### Source data
━━━━━━
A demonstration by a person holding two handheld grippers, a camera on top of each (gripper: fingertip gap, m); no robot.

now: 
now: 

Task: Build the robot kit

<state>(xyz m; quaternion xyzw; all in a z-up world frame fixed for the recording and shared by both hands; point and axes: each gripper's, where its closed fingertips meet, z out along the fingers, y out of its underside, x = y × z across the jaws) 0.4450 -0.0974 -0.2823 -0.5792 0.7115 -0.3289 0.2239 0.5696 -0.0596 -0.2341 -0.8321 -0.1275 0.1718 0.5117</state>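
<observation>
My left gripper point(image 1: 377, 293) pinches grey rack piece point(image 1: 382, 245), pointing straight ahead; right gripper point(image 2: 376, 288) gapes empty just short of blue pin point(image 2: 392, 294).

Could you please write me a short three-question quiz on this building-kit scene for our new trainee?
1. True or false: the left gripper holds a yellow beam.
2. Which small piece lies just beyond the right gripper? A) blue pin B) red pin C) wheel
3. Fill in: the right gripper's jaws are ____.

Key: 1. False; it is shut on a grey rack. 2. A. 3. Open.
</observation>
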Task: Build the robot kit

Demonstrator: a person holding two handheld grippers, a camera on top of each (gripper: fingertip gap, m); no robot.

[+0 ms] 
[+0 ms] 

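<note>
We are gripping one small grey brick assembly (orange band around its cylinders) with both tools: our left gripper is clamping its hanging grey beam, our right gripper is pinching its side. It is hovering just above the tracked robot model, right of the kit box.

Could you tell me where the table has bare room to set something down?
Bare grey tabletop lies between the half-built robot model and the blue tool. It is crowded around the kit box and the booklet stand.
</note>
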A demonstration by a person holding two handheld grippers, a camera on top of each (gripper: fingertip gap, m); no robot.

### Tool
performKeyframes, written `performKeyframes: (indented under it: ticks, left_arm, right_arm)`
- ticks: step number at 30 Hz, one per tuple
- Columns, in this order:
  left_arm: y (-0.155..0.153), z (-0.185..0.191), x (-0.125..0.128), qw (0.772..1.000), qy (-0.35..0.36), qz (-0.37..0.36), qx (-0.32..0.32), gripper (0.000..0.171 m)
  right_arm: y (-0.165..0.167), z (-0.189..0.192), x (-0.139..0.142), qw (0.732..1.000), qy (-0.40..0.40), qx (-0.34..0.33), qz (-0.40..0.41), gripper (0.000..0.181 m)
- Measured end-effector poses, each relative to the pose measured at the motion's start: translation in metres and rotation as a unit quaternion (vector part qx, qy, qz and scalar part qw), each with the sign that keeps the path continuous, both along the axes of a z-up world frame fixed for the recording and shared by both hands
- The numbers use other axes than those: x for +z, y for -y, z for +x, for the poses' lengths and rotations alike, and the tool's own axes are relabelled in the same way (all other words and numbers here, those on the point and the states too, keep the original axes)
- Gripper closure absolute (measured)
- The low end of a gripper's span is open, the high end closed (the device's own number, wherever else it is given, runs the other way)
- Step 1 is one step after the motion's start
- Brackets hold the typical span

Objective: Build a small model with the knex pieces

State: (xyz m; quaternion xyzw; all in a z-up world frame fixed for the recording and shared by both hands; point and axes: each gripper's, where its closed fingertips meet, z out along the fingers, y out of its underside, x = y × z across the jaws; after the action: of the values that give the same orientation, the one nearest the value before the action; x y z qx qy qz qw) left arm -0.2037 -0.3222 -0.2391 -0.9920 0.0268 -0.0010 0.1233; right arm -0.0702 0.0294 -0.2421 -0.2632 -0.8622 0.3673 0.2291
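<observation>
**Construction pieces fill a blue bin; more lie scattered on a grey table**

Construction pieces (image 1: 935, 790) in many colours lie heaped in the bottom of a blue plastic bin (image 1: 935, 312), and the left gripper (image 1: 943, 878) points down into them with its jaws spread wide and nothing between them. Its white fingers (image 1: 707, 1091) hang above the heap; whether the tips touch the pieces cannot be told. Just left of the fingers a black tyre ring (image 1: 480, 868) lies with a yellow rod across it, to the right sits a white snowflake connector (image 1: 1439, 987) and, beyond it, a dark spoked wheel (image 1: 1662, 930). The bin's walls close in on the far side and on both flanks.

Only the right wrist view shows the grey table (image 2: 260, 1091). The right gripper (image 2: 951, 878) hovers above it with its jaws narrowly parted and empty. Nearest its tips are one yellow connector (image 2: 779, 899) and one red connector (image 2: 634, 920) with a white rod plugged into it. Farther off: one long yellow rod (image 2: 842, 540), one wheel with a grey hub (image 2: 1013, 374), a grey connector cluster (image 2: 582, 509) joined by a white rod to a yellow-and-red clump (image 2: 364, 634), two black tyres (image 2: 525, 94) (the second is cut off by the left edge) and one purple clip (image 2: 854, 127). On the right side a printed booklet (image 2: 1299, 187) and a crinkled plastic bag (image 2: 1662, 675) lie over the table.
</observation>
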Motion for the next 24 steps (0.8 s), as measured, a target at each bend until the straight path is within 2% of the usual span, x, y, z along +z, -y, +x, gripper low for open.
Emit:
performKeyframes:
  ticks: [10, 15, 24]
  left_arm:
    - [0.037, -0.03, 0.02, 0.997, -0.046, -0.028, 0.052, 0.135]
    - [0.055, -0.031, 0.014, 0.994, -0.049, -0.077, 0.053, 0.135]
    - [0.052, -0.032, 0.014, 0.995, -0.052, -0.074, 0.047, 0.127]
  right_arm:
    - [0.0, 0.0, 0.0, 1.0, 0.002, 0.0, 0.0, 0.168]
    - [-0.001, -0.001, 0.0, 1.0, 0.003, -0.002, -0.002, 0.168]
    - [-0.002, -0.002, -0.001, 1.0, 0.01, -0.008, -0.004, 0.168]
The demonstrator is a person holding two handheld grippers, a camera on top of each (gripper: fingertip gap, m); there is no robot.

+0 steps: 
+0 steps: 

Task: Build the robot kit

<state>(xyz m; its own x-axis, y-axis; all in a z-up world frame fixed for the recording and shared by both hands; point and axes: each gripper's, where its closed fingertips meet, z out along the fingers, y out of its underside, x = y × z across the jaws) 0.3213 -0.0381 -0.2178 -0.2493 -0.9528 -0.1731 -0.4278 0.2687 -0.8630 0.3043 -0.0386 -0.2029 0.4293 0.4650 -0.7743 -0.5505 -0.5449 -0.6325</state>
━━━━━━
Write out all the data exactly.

### Response below
A demonstration by a person holding two handheld grippers, a camera on top of each (gripper: fingertip gap, m); no robot.

now: 
now: 

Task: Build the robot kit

<state>(xyz m; quaternion xyzw; all in a z-up world frame fixed for the recording and shared by both hands; point and axes: each gripper's, where its closed fingertips meet, z out along the fingers, y out of its underside, x = y × z across the jaws) 0.4450 -0.0974 -0.2823 -0.5792 0.7115 -0.3289 0.2239 0.5696 -0.0596 -0.2341 -0.8321 -0.1275 0.1718 0.5117</state>
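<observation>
My left gripper point(image 1: 377, 293) pinches grey rack piece point(image 1: 382, 245), pointing straight ahead; right gripper point(image 2: 376, 288) gapes empty just short of blue pin point(image 2: 392, 294).

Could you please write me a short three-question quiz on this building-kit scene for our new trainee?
1. True or false: the left gripper holds a yellow beam.
2. Which small piece lies just beyond the right gripper? A) blue pin B) red pin C) wheel
3. Fill in: the right gripper's jaws are ____.

Key: 1. False; it is shut on a grey rack. 2. A. 3. Open.
</observation>
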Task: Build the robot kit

Demonstrator: a person holding two handheld grippers, a camera on top of each (gripper: fingertip gap, m); no robot.

[+0 ms] 
[+0 ms] 

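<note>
We are gripping one small grey brick assembly (orange band around its cylinders) with both tools: our left gripper is clamping its hanging grey beam, our right gripper is pinching its side. It is hovering just above the tracked robot model, right of the kit box.

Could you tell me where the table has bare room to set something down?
Bare grey tabletop lies between the half-built robot model and the blue tool. It is crowded around the kit box and the booklet stand.
</note>
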A demonstration by a person holding two handheld grippers, a camera on top of each (gripper: fingertip gap, m); no robot.

### Tool
performKeyframes, written `performKeyframes: (indented under it: ticks, left_arm, right_arm)`
- ticks: step number at 30 Hz, one per tuple
- Columns, in this order:
  left_arm: y (-0.155..0.153), z (-0.185..0.191), x (-0.125..0.128), qw (0.772..1.000), qy (-0.35..0.36), qz (-0.37..0.36), qx (-0.32..0.32), gripper (0.000..0.171 m)
  right_arm: y (-0.165..0.167), z (-0.189..0.192), x (-0.139..0.142), qw (0.732..1.000), qy (-0.40..0.40), qx (-0.34..0.33), qz (-0.40..0.41), gripper (0.000..0.181 m)
- Measured end-effector poses, each relative to the pose measured at the motion's start: translation in metres and rotation as a unit quaternion (vector part qx, qy, qz and scalar part qw), each with the sign that keeps the path continuous, both along the axes of a z-up world frame fixed for the recording and shared by both hands
- The numbers use other axes than those: x for +z, y for -y, z for +x, for the poses' lengths and rotations alike, and the tool's own axes are relabelled in the same way (all other words and numbers here, those on the point and the states too, keep the original axes)
- Gripper closure absolute (measured)
- The low end of a gripper's span is open, the high end closed (the device's own number, wherever else it is given, runs the other way)
- Step 1 is one step after the motion's start
- Brackets hold the typical span

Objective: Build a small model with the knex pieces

State: (xyz m; quaternion xyzw; all in a z-up world frame fixed for the recording and shared by both hands; point and axes: each gripper's, where its closed fingertips meet, z out along the fingers, y out of its underside, x = y × z across the jaws; after the action: of the values that give the same orientation, the one nearest the value before the action; x y z qx qy qz qw) left arm -0.2037 -0.3222 -0.2391 -0.9920 0.0268 -0.0010 0.1233; right arm -0.0702 0.0294 -0.2421 -0.2632 -0.8622 0.3673 0.2291
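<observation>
**Construction pieces fill a blue bin; more lie scattered on a grey table**

Construction pieces (image 1: 935, 790) in many colours lie heaped in the bottom of a blue plastic bin (image 1: 935, 312), and the left gripper (image 1: 943, 878) points down into them with its jaws spread wide and nothing between them. Its white fingers (image 1: 707, 1091) hang above the heap; whether the tips touch the pieces cannot be told. Just left of the fingers a black tyre ring (image 1: 480, 868) lies with a yellow rod across it, to the right sits a white snowflake connector (image 1: 1439, 987) and, beyond it, a dark spoked wheel (image 1: 1662, 930). The bin's walls close in on the far side and on both flanks.

Only the right wrist view shows the grey table (image 2: 260, 1091). The right gripper (image 2: 951, 878) hovers above it with its jaws narrowly parted and empty. Nearest its tips are one yellow connector (image 2: 779, 899) and one red connector (image 2: 634, 920) with a white rod plugged into it. Farther off: one long yellow rod (image 2: 842, 540), one wheel with a grey hub (image 2: 1013, 374), a grey connector cluster (image 2: 582, 509) joined by a white rod to a yellow-and-red clump (image 2: 364, 634), two black tyres (image 2: 525, 94) (the second is cut off by the left edge) and one purple clip (image 2: 854, 127). On the right side a printed booklet (image 2: 1299, 187) and a crinkled plastic bag (image 2: 1662, 675) lie over the table.
</observation>
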Motion for the next 24 steps (0.8 s), as measured, a target at each bend until the straight path is within 2% of the usual span, x, y, z along +z, -y, +x, gripper low for open.
Emit:
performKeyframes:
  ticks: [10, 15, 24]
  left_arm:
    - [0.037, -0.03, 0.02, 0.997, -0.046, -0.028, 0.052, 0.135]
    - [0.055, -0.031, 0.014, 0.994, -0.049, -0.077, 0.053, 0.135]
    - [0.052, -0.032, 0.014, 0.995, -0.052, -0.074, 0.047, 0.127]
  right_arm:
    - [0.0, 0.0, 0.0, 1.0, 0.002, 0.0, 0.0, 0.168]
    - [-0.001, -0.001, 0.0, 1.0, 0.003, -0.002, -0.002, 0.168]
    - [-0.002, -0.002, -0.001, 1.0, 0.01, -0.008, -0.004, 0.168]
The demonstrator is a person holding two handheld grippers, a camera on top of each (gripper: fingertip gap, m); there is no robot.

+0 steps: 
+0 steps: 

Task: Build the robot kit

<state>(xyz m; its own x-axis, y-axis; all in a z-up world frame fixed for the recording and shared by both hands; point and axes: each gripper's, where its closed fingertips meet, z out along the fingers, y out of its underside, x = y × z across the jaws) 0.3213 -0.0381 -0.2178 -0.2493 -0.9528 -0.1731 -0.4278 0.2687 -0.8630 0.3043 -0.0386 -0.2029 0.4293 0.4650 -0.7743 -0.5505 -0.5449 -0.6325</state>

No further work remains on this exercise.